Does DBT Cloud store any of my warehouse source data ? I expect the answer is NO since DBT just runs queries against the source - but I just want to check. What I am really asking is there any data governance risk in using DBT Cloud in dev and prod vs. running DBT inside, say, a customer’s AWS VPC.
Hey @johnoscott! Great question. I’m going to answer based on dbt Cloud’s current design and implementation, although it’s conceivable that some parts of this answer could change in the future as the product evolves. If anyone is reading this in the distant future, feel free to ping me to see if anything has changed and I’ll keep this thread updated.
At the moment, dbt Cloud stores the following data persistently:
- your dbt Cloud account information. things like job definitions, database connection information, users, etc.
- logs associated with jobs and interactive queries you’ve run.
- your dbt “assets”: things like
run_results.json
andmanifest.json
.
In #1, we can be sure that this does not include any raw data from your warehouse because we know exactly what type of information is stored here. For #2 and #3, that gets just slightly more complicated, because you control these assets.
Here’s one example: it’s totally possible to write dbt code fetches all customer data from your customers table and then writes it out to the logs. This is almost definitely a bad idea, but it is possible to do. If one were to write this code, the logs would contain all customer data and therefore dbt Cloud would store it.
So, the more complicated answer is “no, dbt Cloud doesn’t store you data from your warehouse unless you specifically write some particular piece of code that will cause that data to be written to the logs, or to a compiled dbt asset.”
Finally, dbt Cloud does have data from your warehouse pass through its infrastructure when writing interactive queries in the IDE. If you write select * from customers limit 100
, the data from your customers table will pass through the dbt Cloud infrastructure on the way to your browser.
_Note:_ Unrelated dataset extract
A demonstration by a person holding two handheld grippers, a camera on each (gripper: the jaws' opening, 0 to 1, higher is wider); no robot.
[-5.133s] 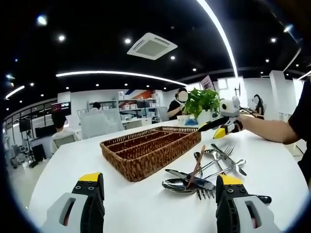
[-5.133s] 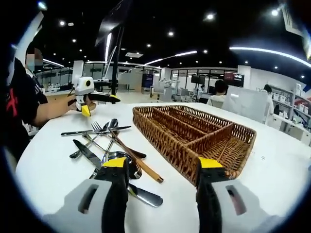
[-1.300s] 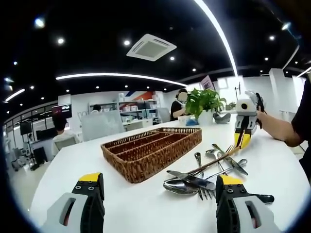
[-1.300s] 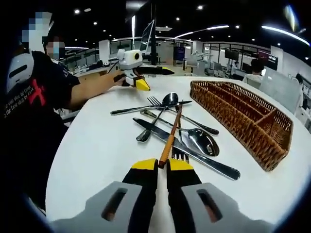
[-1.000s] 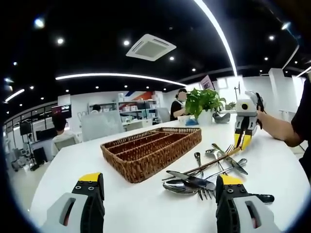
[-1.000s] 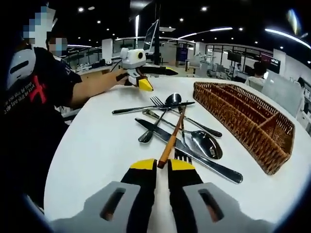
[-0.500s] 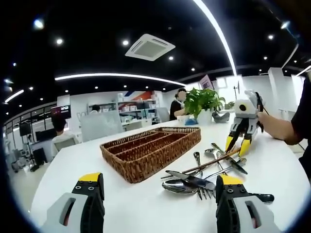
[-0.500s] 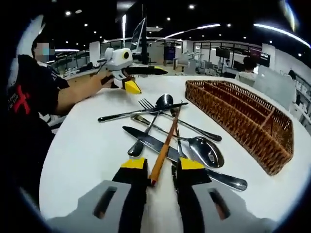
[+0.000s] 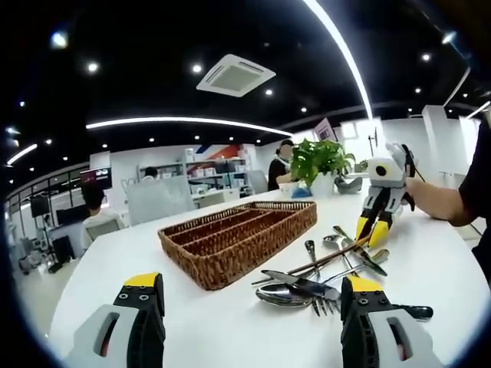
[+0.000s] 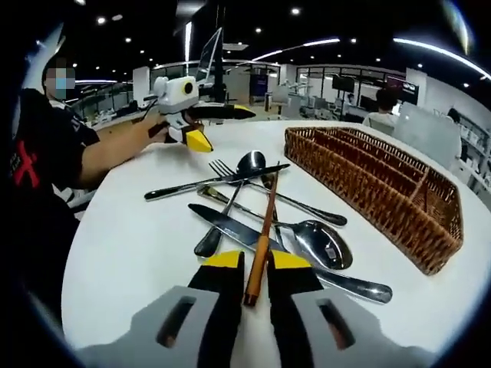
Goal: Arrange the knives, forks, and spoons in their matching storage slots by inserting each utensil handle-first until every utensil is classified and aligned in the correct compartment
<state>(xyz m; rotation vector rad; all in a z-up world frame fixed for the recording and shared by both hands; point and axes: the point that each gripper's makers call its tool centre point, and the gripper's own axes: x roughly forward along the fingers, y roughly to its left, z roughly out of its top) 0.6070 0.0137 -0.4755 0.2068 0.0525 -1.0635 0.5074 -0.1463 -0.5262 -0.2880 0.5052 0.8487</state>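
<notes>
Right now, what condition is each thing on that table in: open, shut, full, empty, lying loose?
Wicker basket: compartments empty.
Wooden-handled utensil: handle gripped by the right tool.
Right tool: shut on the wooden handle.
Left tool: open, holding nothing.
Knife: lying loose in the pile.
Big spoon: lying loose, bowl up.
Fork: lying loose on the table.

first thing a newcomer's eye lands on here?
Probably the tangled pile of cutlery on the white table, right beside the wicker tray. In the right gripper view, the right tool has its jaws closed around a wooden-handled utensil lying across the pile. The left tool sits open, well short of it.
</notes>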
At the moment, there are no steps in that process that persist the data: dbt Cloud doesn’t perform any caching or other behavior whereby that data lives on our servers outside of your browser session.
As a result of all of the above, dbt Cloud’s data security / governance responsibilities are somewhat more straightforward than they would be if it were, for instance, a data warehouse or a data integration tool (both of which persist your data). Even so, dbt Cloud typically has to have a very high level of access to your data warehouse in order to do its job, and as such we take security extremely seriously. Take a look at our security page to learn more, and feel free to ping us at support@getdbt.com if you have specific questions about your account.
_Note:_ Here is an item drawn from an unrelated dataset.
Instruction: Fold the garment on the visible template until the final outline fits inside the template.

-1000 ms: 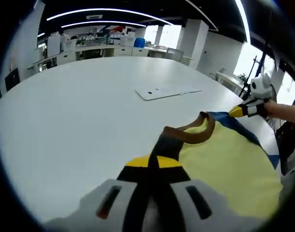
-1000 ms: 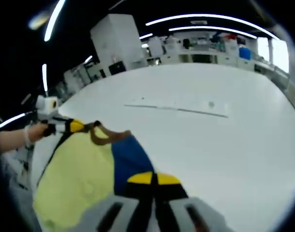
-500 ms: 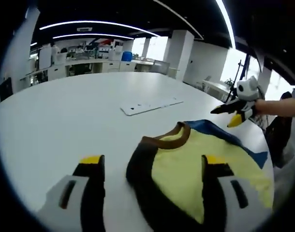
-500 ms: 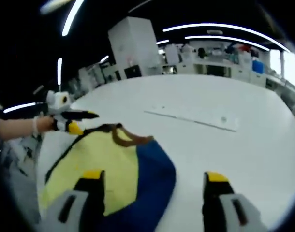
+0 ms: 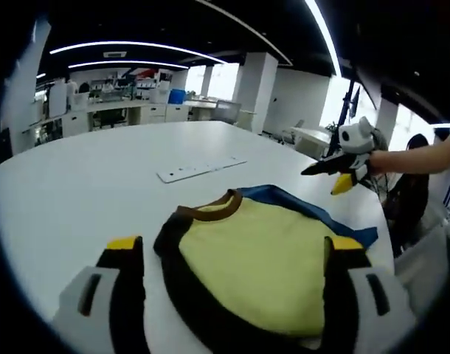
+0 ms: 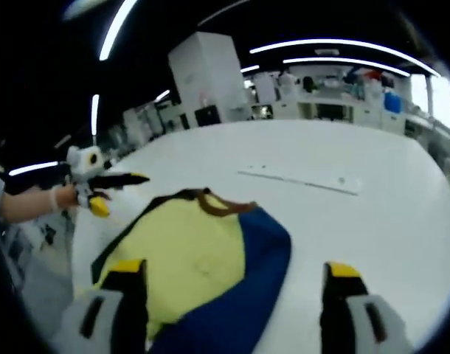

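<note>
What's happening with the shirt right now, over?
Both grippers, left and right, open, holding nothing. Shirt lies flat on white table. Template lies beyond it, apart.

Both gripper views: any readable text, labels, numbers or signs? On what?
None readable.
White template: a few dark marks, too small to read.
Garment: plain yellow front, brown collar, blue side, no print visible.
Back counters: items too blurred for any label.
Left tongs and right tongs: no markings legible.
</note>
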A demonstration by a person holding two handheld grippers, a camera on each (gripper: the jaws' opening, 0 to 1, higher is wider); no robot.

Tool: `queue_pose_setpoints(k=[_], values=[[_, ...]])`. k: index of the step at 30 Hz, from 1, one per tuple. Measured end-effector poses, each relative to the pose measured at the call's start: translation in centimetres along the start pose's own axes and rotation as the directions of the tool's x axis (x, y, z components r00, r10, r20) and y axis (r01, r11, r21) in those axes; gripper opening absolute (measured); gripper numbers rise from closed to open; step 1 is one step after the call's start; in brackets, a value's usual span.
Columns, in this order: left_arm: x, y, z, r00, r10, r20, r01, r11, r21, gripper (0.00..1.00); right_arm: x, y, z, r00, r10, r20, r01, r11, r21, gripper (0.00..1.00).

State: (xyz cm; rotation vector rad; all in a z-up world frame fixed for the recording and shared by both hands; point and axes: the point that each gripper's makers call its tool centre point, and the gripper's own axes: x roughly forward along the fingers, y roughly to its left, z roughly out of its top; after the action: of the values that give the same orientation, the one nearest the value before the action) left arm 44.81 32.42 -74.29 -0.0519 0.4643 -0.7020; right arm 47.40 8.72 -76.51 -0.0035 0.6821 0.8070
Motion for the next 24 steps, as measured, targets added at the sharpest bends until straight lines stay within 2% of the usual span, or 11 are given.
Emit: queue_pose_setpoints(k=[2, 4, 6, 11, 16, 18, 24], values=[[-0.6, 0.3, 0.0, 1.0, 0.008, 0.011, -0.008, 1.0, 0.004, 0.99, -0.4, 0.1, -0.1, 1.0, -0.004, 0.0, 0.004, 1.0, -0.007, 1.0], [-1.6, -0.4, 0.1, 1.0, 0.016, 0.016, -0.016, 1.0, -0.001, 0.99, -1.3, 0.6, -0.3, 1.0, -0.005, -0.002, 0.005, 1.0, -0.001, 1.0], [-2.5, 0.1, 0.0, 1.0, 0.025, 0.017, -0.025, 1.0, 0.002, 0.99, -2.1, 1.1, -0.2, 1.0, -0.008, 0.01, 0.008, 1.0, 0.001, 1.0], [-4.9, -1.3, 0.2, 0.999, 0.036, 0.026, -0.036, 0.999, 0.005, 0.99, -4.2, 1.3, -0.8, 0.999, -0.027, 0.03, 0.026, 1.0, 0.011, 1.0], [-6.7, -2.5, 0.0, 0.999, 0.033, 0.042, -0.034, 0.999, 0.016, 0.98, -6.2, 1.8, -2.5, 0.999, -0.047, 0.024, 0.047, 0.999, 0.01, 1.0], [-7.2, -3.7, 0.0, 0.998, 0.032, 0.049, -0.033, 0.999, 0.016, 0.97, -7.1, 2.3, -3.5, 0.998, -0.057, 0.022, 0.057, 0.998, 0.021, 1.0], [-8.3, -5.1, -1.3, 0.999, 0.022, 0.036, -0.023, 0.999, 0.035, 0.96, -9.3, 3.1, -6.1, 0.996, -0.079, 0.031, 0.078, 0.996, 0.051, 1.0]])
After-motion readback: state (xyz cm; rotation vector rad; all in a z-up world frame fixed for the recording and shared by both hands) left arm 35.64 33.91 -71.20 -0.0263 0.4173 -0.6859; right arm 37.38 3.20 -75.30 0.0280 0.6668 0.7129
Hey @tristan ! Thanks for this detailed answer. Just checking to see if there are any updates to be aware of in June 2022.
Huge dbt fan by the way
Hey @lucash - still the same! I was going to quote the data storage section of our security page, and then I realised that it was basically a paraphrasing of Tristan’s original reply.
Since this was written, we have also achieved a bunch of security-related examinations, including SOC2 Type II, ISO27001:2013 and ISO27701:2019. For the long versions, check out the full compliance section.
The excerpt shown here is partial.